Cronaca e Attualità

Omicidi della faida acerrana, colpo di scena al processo di Appello

In due ammettono i fatti contestati, mentre altri due si dichiarano innocenti. Si tratta degli imputati che in primo grado avevano scelto il dibattimento.

ACERRA – Omicidi della faida acerrana, colpo di scena al processo di Appello: in due confessano, altri due si dichiarano innocenti. E’ quanto risulta dall’udienza di ieri mattina presso la II Sezione della Corte d’Assise d’Appello di Napoli (presidente Elvi Capecelatro): il Procuratore Generale ha chiesto di confermare i quattro ergastoli inflitti a maggio scorso nei confronti di Domenico Tortora, di Acerra, Umberto Egizio, di Casalnuovo, Salvatore Alfuso, di Casalnuovo e Antonio De Luca, di Casalnuovo. Tortora ed Egizio hanno ammesso i fatti contestati, De Luca e Alfuso, però, si sono proclamati innocenti. Fanno parte di questo processo anche i collaboratori di giustizia Roberto Vicale, di Afragola e Antonio Di Buono, di Acerra, che avevano rimediato rispettivamente 16 anni e 14 anni. Costoro avevano scelto il dibattimento. La sentenza prevista a fine mese dopo le discussioni della difesa, composta, tra gli altri, dagli avvocati Antonio Abet, Giovanni Bianco, Claudio Davino e Giuseppe Perfetto.

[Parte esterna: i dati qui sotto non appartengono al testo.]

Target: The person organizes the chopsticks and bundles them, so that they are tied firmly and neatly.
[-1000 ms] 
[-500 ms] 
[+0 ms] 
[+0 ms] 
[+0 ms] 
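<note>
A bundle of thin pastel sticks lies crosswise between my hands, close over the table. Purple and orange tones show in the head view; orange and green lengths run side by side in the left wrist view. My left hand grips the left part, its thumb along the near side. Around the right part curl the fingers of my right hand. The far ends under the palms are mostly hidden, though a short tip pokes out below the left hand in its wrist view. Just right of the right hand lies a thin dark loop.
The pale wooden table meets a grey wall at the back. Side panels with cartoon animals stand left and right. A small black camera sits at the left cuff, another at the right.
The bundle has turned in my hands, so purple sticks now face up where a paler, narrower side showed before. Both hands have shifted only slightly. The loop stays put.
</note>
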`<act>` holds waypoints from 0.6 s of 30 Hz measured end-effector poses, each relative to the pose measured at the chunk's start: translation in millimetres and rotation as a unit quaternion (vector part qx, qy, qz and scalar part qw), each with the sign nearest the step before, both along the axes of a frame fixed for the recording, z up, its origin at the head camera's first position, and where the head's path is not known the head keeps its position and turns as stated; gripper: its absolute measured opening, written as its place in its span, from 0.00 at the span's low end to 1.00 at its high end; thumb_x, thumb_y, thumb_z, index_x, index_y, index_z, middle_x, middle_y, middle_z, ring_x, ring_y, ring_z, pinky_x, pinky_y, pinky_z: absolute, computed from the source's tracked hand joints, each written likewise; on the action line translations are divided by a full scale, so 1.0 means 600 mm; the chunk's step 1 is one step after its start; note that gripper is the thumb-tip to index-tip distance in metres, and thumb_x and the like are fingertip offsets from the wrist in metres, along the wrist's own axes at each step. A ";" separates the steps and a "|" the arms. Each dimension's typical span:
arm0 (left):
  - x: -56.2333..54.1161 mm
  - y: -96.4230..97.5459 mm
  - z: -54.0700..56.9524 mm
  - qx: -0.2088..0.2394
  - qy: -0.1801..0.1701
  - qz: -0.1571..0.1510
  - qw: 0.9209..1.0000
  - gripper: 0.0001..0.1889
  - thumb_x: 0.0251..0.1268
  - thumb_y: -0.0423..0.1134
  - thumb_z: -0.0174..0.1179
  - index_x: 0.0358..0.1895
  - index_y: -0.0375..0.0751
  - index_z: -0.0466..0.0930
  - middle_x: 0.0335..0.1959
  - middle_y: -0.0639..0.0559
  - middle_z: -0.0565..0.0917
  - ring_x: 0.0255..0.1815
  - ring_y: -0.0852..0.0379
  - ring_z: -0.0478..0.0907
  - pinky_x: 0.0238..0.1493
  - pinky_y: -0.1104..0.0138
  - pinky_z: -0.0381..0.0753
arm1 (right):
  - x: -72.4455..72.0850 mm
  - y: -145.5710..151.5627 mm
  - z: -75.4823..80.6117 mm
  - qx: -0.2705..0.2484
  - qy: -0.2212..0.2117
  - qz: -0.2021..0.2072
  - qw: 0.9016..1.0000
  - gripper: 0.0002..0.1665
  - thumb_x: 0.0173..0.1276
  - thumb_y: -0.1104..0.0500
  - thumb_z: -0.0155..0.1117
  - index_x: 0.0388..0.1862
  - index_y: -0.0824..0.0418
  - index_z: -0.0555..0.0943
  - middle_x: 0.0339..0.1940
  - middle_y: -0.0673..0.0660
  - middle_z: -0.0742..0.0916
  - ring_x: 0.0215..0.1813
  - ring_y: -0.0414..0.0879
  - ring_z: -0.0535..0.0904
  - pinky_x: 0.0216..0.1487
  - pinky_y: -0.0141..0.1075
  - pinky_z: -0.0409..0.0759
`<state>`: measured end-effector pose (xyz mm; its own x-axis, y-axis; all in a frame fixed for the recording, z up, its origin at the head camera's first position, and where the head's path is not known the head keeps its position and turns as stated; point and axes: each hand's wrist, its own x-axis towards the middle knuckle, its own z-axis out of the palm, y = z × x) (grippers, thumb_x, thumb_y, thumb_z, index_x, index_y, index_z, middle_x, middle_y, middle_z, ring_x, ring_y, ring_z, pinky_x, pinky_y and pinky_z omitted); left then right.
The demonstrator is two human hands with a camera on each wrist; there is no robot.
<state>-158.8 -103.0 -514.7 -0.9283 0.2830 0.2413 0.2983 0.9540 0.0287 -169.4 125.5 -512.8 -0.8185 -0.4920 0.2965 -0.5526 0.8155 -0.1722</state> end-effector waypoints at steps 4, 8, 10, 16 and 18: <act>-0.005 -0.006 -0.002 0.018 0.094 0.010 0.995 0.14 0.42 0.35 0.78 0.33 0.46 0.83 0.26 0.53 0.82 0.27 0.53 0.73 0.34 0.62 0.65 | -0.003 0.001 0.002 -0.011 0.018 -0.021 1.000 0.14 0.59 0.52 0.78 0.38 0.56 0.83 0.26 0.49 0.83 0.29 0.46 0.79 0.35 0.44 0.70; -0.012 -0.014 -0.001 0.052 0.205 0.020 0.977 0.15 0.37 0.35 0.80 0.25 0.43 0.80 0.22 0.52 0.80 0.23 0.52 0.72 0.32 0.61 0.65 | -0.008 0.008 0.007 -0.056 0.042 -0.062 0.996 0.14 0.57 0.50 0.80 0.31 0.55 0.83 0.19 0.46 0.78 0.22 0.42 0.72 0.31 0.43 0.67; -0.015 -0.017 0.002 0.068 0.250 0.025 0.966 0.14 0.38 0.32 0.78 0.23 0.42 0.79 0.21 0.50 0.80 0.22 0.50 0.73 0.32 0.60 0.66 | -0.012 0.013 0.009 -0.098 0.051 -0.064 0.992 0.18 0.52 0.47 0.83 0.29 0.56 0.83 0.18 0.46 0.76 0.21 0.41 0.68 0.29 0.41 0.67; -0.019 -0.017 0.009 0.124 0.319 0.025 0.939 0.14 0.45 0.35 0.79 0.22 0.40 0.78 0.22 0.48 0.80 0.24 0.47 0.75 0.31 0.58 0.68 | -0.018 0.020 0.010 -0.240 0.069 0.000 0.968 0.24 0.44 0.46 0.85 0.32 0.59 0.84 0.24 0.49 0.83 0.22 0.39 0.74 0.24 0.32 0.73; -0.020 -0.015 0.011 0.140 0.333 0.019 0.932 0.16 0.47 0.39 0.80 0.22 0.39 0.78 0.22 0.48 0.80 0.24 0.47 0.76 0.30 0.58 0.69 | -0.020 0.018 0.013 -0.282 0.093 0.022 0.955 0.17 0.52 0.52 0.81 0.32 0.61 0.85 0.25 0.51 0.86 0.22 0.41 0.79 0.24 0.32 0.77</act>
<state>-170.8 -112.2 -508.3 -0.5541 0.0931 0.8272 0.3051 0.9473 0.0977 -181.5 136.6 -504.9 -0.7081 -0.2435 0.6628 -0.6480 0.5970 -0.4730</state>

La Corte d’Assise d’Appello, dunque, dovrà accertare le responsabilità per i quattro omicidi risalenti al 2002: si tratta dei delitti di Carmine Esposito, o’ battlamier, uomo di riferimento del clan De Sena, avvenuto in via Volturno ad Acerra il 24 aprile; Domenico De Luca – ‘Mimilluccio – persona di fiducia dei Tortora il cui cadavere fu portato nelle campagne al confine con Afragola; Gennaro Panico, detto o’mpizzat, che avvenne a piazza San Pietro ad Acerra il 17 agosto come risposta all’omicidio De Luca e Giuseppe D’Alessandro, detto Peppe o’ feroce, che a sua volta fu ammazzato a Casalnuovo il 9 ottobre ed il cui cadavere venne chiuso nel bagagliaio di una macchina successivamente data alle fiamme in un terreno a Sant’Anastasia.

Per questi fatti è già stata condannata in via definitiva una coppia di Acerra dopo pronuncia della Cassazione: insieme ad altre tre persone avevano scelto l’abbreviato.